Debating Citizenship and Emancipation during the Long 19th Century

Seminars and Colloquia

Holly Case has called the period spanning the late-18th to the second half of the 20th century “The Age of Questions,” which included the Eastern question, Jewish question, social question, and countless others. In his recent book Liberalism, Constitutional Nationalism, and Minorities: The Making of Romanian Citizenship, c. 1750–1918 (2019), Constantin Iordachi shows how the succession of transnational “questions” that were at the heart of European and North-Atlantic politics during the long nineteenth century, and the interplay between them, impacted citizenship policies in Romania and beyond. He further describes the transfer of novel institutions of citizenship across temporal and political boundaries.
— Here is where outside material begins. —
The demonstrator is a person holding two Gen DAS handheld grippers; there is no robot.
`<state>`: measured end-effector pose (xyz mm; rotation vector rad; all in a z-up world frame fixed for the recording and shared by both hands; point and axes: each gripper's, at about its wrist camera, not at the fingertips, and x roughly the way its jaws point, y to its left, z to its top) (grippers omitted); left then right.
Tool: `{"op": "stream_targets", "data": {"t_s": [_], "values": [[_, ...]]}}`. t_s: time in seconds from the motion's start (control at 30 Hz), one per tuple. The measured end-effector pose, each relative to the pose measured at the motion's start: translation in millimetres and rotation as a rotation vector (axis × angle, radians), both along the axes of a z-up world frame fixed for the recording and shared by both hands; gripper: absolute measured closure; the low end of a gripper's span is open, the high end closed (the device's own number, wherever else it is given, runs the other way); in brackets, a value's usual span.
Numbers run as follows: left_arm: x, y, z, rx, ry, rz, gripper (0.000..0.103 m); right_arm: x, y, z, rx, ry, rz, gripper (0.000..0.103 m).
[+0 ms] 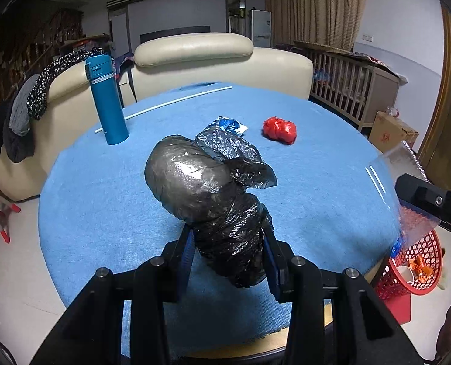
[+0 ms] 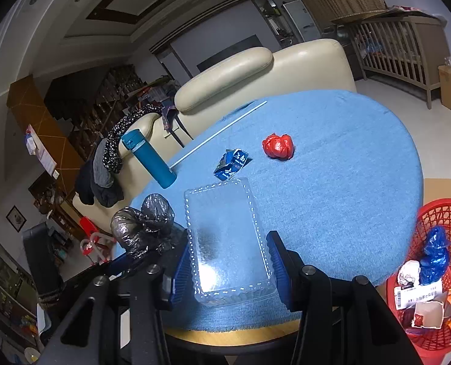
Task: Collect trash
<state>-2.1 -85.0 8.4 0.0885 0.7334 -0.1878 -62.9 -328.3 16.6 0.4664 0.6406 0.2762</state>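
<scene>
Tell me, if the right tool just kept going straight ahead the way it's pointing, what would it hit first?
Probably the blue crumpled carton. The right tool already holds the clear plastic tray, and the carton lies on the blue tablecloth just beyond the tray's far edge. Depth is hard to judge, so the tray might pass above it.

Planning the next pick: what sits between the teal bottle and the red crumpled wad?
In the right wrist view, only the crushed blue carton lies between the teal bottle and the red crumpled wad; otherwise bare blue tablecloth.

Home living room: sofa (image 1: 195, 60), crib (image 1: 353, 82).
</scene>
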Motion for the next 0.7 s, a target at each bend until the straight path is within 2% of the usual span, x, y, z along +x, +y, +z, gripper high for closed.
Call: {"op": "stream_targets", "data": {"t_s": [0.4,0.7], "values": [[4.4,-0.4,-8.7,0.020,0.043,0.010,0.060,1.4,-1.3,-13.4,0.007,0.027,-0.008,0.052],[3.7,-1.1,-9.0,0.027,0.044,0.009,0.060,-0.6,-2.8,-12.4,0.008,0.022,-0.013,0.052]]}}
In this discussion, Iordachi briefly outlined some of his broader conclusions regarding citizenship and statebuilding across the nineteenth century, after which he and Case engaged in a discussion about the role of “questions” in this dynamic and across this critical span of European and global history.

 

Constantin Iordachi is a Professor of History at the Central European University who specializes in the history of citizenship and fascism. He is the author of the recent monograph Liberalism, Constitutional Nationalism, and Minorities: The Making of Romanian Citizenship, c. 1750–1918 (Brill, 2019).

Holly Case is an Associate Professor of History at Brown University and Visiting Fellow at the IWM. Her latest book is titled The Age of Questions (Princeton, 2018).